Sunday, August 9, 2020

Hot And Dry

Late June and early July offered a stretch of great hay weather - hot, dry days with low humidity and only a few soaking rains which we could see coming and dodged around.  Unfortunately, it has stayed that way.  I love hot weather and look forward to summer more than most people but unrelenting heat with no rain is tough on the sheep and harder on the pastures.  We can manage the flock to keep them in the shade and under fans during the day but no rain just slows grass growth until it gives up and goes dormant.  We rotate the flock through different pastures but for the plan to work we have to have regrowth in the pastures they leave so there's something to come back to later.

Right now they are in the first pasture for the second time.  Normally it would be lush and growing as fast as they could eat it.  This year it's barely half the volume it should be and what's there is almost crispy in some places.  They graze it down and there it stays. 


Most of them are in good shape right now and the pasture includes a lot of clover which is very nutritious but they do spend more time than usual walking around looking for the best areas.

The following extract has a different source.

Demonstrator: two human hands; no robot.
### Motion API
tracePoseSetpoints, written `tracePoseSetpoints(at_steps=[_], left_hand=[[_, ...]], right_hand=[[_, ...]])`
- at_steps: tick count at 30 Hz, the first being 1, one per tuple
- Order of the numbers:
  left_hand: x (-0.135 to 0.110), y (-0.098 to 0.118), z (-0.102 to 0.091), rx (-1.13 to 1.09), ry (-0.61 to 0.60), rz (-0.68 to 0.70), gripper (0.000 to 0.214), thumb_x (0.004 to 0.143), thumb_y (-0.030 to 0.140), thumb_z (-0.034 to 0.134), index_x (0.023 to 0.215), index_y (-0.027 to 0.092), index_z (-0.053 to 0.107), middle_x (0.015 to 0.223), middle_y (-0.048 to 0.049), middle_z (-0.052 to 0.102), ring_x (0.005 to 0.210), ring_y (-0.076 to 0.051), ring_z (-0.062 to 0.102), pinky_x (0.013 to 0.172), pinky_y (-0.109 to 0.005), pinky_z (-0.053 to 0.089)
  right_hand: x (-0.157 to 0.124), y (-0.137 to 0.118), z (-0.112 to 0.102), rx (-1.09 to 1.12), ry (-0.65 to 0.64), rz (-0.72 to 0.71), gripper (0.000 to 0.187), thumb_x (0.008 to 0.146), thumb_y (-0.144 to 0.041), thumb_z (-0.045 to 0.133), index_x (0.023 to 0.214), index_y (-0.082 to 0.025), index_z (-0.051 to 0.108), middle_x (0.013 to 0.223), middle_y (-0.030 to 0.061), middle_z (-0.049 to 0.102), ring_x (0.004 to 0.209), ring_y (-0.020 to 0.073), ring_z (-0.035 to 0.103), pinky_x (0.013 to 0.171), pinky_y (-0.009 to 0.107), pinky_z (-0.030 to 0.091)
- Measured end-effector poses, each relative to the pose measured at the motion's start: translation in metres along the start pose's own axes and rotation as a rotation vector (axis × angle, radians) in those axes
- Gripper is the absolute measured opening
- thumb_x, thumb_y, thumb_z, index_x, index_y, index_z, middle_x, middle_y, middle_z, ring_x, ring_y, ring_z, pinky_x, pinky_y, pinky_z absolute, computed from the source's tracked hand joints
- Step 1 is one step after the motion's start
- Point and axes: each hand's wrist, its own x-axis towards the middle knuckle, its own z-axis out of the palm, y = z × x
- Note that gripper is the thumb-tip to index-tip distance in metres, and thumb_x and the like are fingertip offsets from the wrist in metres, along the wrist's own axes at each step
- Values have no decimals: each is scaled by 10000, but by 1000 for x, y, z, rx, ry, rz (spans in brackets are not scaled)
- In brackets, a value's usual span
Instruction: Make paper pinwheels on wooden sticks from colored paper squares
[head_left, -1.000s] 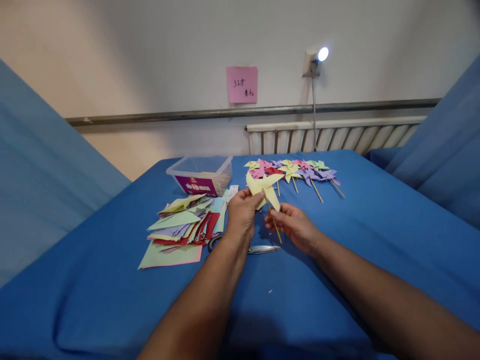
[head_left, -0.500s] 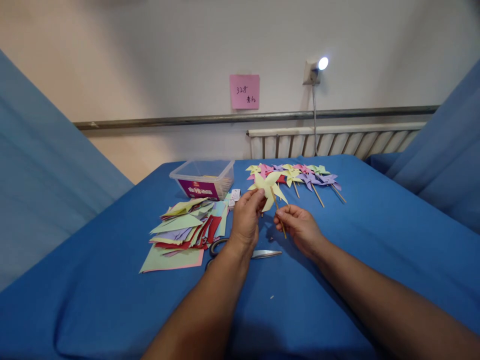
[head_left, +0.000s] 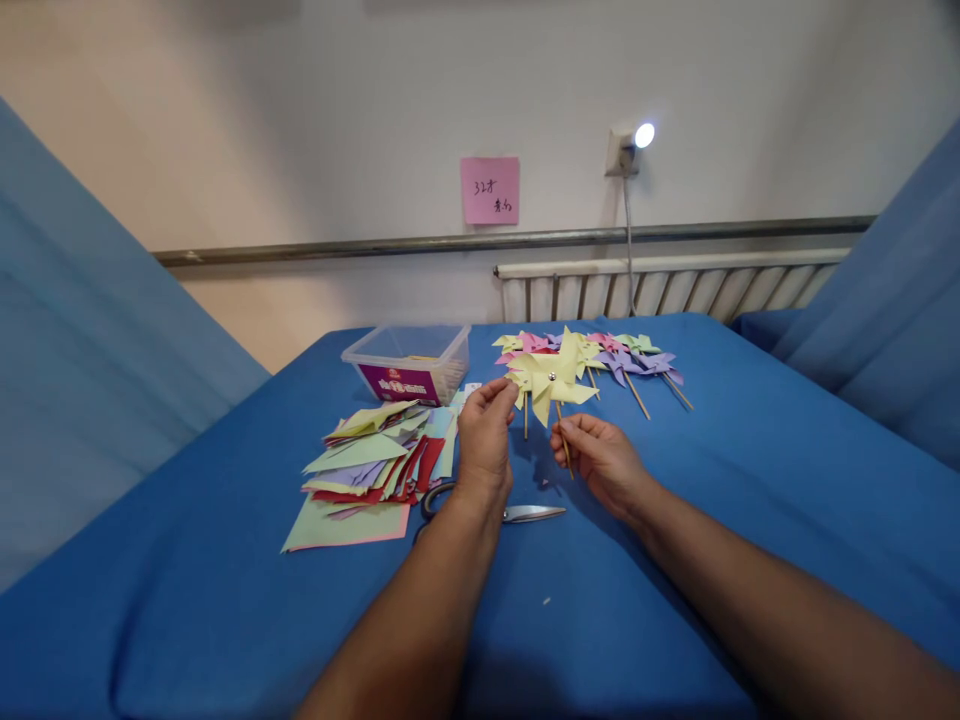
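My right hand point(head_left: 600, 455) pinches the thin wooden stick of a pale yellow paper pinwheel point(head_left: 544, 376) and holds it upright above the table. Its front faces me, with a shiny pin at the centre. My left hand point(head_left: 486, 425) is at the pinwheel's left blade, thumb and fingers pressed together. Whether they grip the paper is hidden. Under my left forearm lies a pair of scissors point(head_left: 534, 513), the dark handles partly covered. Behind the held pinwheel, several finished pinwheels point(head_left: 619, 362) in yellow, pink, purple and green lie on the table.
Left of my hands is a pile of coloured paper point(head_left: 367, 470). A clear plastic box point(head_left: 409, 345) with sticks stands behind it, next to a small white box point(head_left: 472, 388). Blue cloth point(head_left: 247, 600) covers the table. A pipe point(head_left: 375, 246) and a radiator point(head_left: 675, 275) run along the wall.
The held pinwheel has turned from its back, where the stick crossed it, to its front with the pin showing. My left fingers have shifted slightly left, off its middle.
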Motion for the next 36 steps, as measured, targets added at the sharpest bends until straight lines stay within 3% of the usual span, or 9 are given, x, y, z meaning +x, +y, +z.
tracePoseSetpoints(at_steps=[4, 8, 12, 29, 33, 36], left_hand=[[-2, -1, 0, -10, -109, -35, 337, 630, 348, 777, 888, 166, 659, 910, -24, 665, 820, -123, 601, 717, -231, 415], [-4, -2, 2, -32, -194, -54, 307, 625, 354, 783, 815, 158, 641, 729, 13, 616, 656, -103, 552, 655, -240, 411], [-5, -3, 2, -23, -173, -34, 306, 611, 361, 802, 678, 156, 585, 609, 40, 555, 563, -84, 496, 594, -230, 386], [-8, 5, 2, -89, -222, -147, 271, 575, 289, 825, 662, 152, 608, 616, 11, 614, 543, -97, 548, 566, -238, 420], [-7, 3, 2, -75, -197, -141, 270, 574, 283, 826, 665, 147, 611, 606, 10, 612, 534, -97, 545, 556, -237, 416], [-6, 2, 2, -71, -198, -170, 280, 569, 284, 832, 684, 136, 624, 635, -7, 636, 558, -108, 567, 568, -239, 426]], right_hand=[[-2, 1, 0, -10, -55, 18, 265, 720, -423, 774, 773, -179, 685, 687, 7, 662, 562, 100, 564, 544, 235, 415], [-4, 2, 2, -34, -88, 27, 255, 728, -420, 766, 743, -180, 682, 689, 11, 671, 558, 97, 566, 566, 239, 429], [-5, 4, 4, -58, -125, 40, 264, 724, -426, 767, 761, -177, 689, 674, 15, 672, 563, 107, 572, 566, 243, 438], [-7, 0, 4, -62, -235, 44, 262, 749, -433, 745, 762, -180, 678, 666, 0, 646, 554, 100, 558, 561, 238, 428], [-6, 3, 4, -87, -207, 34, 261, 746, -425, 750, 787, -178, 678, 676, 6, 660, 569, 109, 584, 584, 255, 448], [-3, 5, 6, -100, -80, -47, 289, 668, -389, 813, 833, -196, 674, 768, 20, 700, 642, 139, 627, 638, 294, 488]])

The section in the foreground has just been clipped back.  The farther pasture with the sheep should be much greener with fresh growth.  Not so much.  :-/


The field at the bottom of the slope is the next one they will go to.  It's showing some growth but not much.  Also depressing are all the dead ash trees standing in the woods, killed by the Emerald Ash Borer.  Will ash exist in 50 years or will it go the way of the American Chestnut?  Guess I won't be here to find out.

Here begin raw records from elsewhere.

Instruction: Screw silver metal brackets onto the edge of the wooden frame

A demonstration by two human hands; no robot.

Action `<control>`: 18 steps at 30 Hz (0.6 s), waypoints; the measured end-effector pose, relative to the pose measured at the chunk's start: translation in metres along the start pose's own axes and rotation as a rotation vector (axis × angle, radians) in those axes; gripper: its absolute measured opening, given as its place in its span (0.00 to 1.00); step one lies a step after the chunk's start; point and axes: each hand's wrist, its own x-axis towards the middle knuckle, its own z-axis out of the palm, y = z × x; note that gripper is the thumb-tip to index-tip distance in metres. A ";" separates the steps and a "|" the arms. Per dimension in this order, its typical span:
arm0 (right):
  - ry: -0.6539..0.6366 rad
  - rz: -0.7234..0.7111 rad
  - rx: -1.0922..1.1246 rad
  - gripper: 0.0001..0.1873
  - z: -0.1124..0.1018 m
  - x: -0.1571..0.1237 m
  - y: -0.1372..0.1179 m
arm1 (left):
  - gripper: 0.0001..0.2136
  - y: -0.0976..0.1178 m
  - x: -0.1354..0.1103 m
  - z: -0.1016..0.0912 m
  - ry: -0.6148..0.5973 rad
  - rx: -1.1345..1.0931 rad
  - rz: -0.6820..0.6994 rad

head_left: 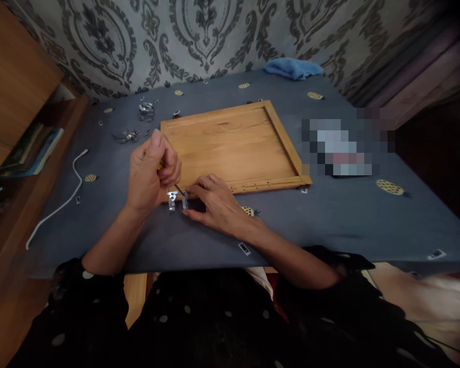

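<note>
My left hand (147, 171) is closed round a screwdriver (180, 190). A bit of its yellow handle shows between the fingers, and the thin shaft slants down to the right. The tip meets a shiny metal fitting, hinge-like in shape (184, 200), at the near edge of a wooden panel (230, 148) with a raised frame. Thumb and fingers of my right hand (216, 204) pinch around this fitting from the right. Just left of it, a similar silver piece (171, 200) sits at the same edge. Small dark holes run along the panel's near rail.
Metal fittings (146, 110) and a heap of screws (129, 135) lie behind my left hand. A white cable (76, 176) curves along the table's left side. At the back rests a blue cloth (293, 67); a blurred-out item (337, 148) is on the right.
</note>
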 end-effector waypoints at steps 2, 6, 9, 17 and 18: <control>-0.006 0.005 -0.008 0.21 -0.001 0.000 -0.001 | 0.25 -0.001 -0.001 0.002 -0.008 0.003 0.015; -0.020 0.018 -0.008 0.21 -0.004 0.000 -0.003 | 0.25 -0.001 -0.003 0.005 0.010 0.006 0.024; -0.015 0.013 0.003 0.20 -0.004 0.001 -0.003 | 0.23 -0.001 -0.003 0.006 0.075 0.022 0.024; 0.007 0.003 -0.008 0.21 -0.001 0.001 -0.002 | 0.20 0.000 -0.003 0.010 0.027 0.034 -0.026; 0.003 0.005 -0.009 0.21 -0.001 0.000 -0.002 | 0.21 -0.001 -0.002 0.011 0.016 0.039 -0.020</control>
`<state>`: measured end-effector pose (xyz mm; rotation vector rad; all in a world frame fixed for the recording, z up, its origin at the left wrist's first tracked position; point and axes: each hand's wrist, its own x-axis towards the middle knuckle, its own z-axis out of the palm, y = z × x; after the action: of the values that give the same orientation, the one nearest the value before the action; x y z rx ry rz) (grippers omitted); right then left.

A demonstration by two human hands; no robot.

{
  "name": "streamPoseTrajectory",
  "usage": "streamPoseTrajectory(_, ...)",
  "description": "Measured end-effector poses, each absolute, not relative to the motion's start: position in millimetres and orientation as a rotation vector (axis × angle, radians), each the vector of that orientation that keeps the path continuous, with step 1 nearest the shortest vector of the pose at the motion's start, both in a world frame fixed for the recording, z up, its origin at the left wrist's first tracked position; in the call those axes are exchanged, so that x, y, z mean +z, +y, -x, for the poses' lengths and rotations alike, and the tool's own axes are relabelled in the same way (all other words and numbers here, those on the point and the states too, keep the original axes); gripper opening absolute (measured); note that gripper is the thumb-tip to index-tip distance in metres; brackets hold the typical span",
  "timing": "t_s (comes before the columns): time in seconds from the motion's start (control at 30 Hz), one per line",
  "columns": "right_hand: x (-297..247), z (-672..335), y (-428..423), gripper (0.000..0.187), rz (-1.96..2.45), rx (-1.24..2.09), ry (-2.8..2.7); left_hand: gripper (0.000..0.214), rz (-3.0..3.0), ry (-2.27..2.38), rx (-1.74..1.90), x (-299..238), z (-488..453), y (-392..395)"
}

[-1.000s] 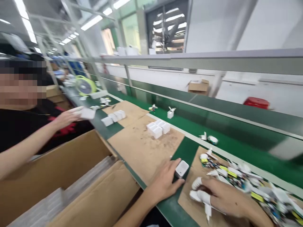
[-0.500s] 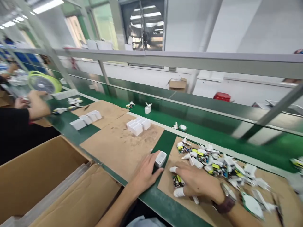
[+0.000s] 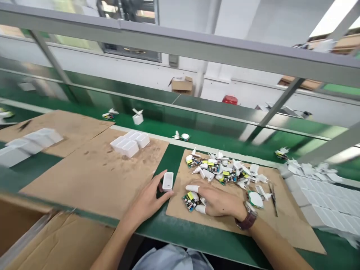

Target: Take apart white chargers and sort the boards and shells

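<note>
My left hand [image 3: 149,200] rests on the green bench and grips a small white plastic charger shell [image 3: 168,182], held upright between thumb and fingers. My right hand [image 3: 216,200], with white finger cots on some fingertips and a watch at the wrist, lies curled over a small circuit board with yellow parts [image 3: 189,198] on a cardboard sheet [image 3: 281,221]. Just beyond that hand spreads a pile of circuit boards and white plug parts [image 3: 225,170].
A cluster of white shells [image 3: 129,142] sits on a second cardboard sheet [image 3: 92,176] to the left. Rows of white shells [image 3: 323,195] lie at the right. Loose parts [image 3: 137,117] ride the green conveyor belt [image 3: 213,137]. An open carton [image 3: 56,243] stands at lower left.
The view has swung to the right, so the person at the left and the fan have left the picture. My right hand has drawn a circuit board under its fingers; my left still holds the shell.
</note>
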<state>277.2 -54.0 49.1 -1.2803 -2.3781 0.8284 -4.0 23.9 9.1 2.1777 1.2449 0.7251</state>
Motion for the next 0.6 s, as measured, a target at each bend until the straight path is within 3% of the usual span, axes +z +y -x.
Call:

Andy just finished clipping the pasture they most recently vacated and fertilized it too.  Now it just needs rain.


It's easy to get anxious when something as critical as weather is so totally out of your control.  A good remedy is a walk and Holly is always ready to assist.


Pie helps too, but I didn't have any handy.  ;-)

Sunday, August 2, 2020

When Antiques Aren't Cool

I love antiques like crazy - antique cars, tractors, furniture, prints and lithographs, tools and dishes.  I'm not so much a fan of antique power poles.

The electric poles that run through our sheep pastures are the originals, having been set in 1946.  Yes, that's 74 years of weathering and abuse by the elements.  Almost four years ago the power company determined that the poles could fail soon and should be replaced.  (Ya think?) 

The cross arms rotted off decades ago and they mounted the wires directly onto the poles.



Since declaring the poles unsafe, the guy wire on one of them broke leaving the pole tilted at a twenty degree angle and had to be replaced (just the wire, not the pole) and the pole just off our property in the neighbor's field broke over completely and had to be replaced.

We are increasingly nervous about this situation.  Multiple calls to the power company representative for this area over the last couple of years to prod them about replacements yielded only vague promises that 'you are on the list - it should be a few months'.  Last month we climbed up the food chain a few rungs and discovered that the field man for this area had never even made a work order for doing replacements.  They assure us that a work number now exists and rattled it off to us so that we could call and check on the job's status, so I guess that's something.

The poles are hollow at ground level thanks to ants and rot.




The center pole, without a guy wire, is taking a decided lean and is probably kept upright by the wires to other poles and Divine Grace.


We've taken to bringing the sheep in from the field any time there's a storm with even moderate wind which is tiresome and nerve-wracking.  This is not something we can fix ourselves nor hire done so we just have to wait and remind them that they do NOT want to pay a lawsuit for electrocuted livestock. 

We are patient people but this is getting ridiculous.